■ What the task requires ■
Leave out the images and repeat the listing below without a single change.

--- START ---

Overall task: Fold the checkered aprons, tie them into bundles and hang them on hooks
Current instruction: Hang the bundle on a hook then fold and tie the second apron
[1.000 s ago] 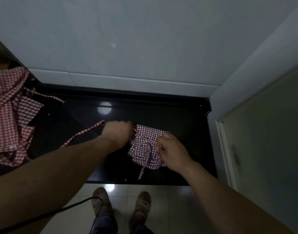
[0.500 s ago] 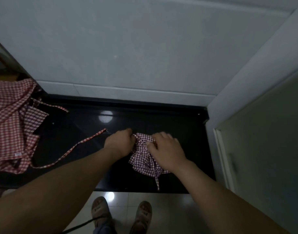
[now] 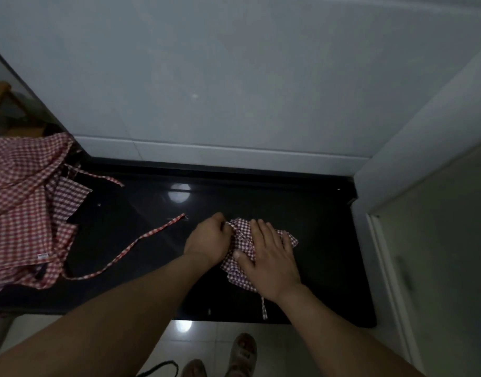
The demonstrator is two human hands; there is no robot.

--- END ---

■ Output below ■
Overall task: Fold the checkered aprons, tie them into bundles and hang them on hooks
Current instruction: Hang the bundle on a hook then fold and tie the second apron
[1.000 s ago] 
[0.500 s ago] 
[now] 
The demonstrator is two human hands; there is no robot.

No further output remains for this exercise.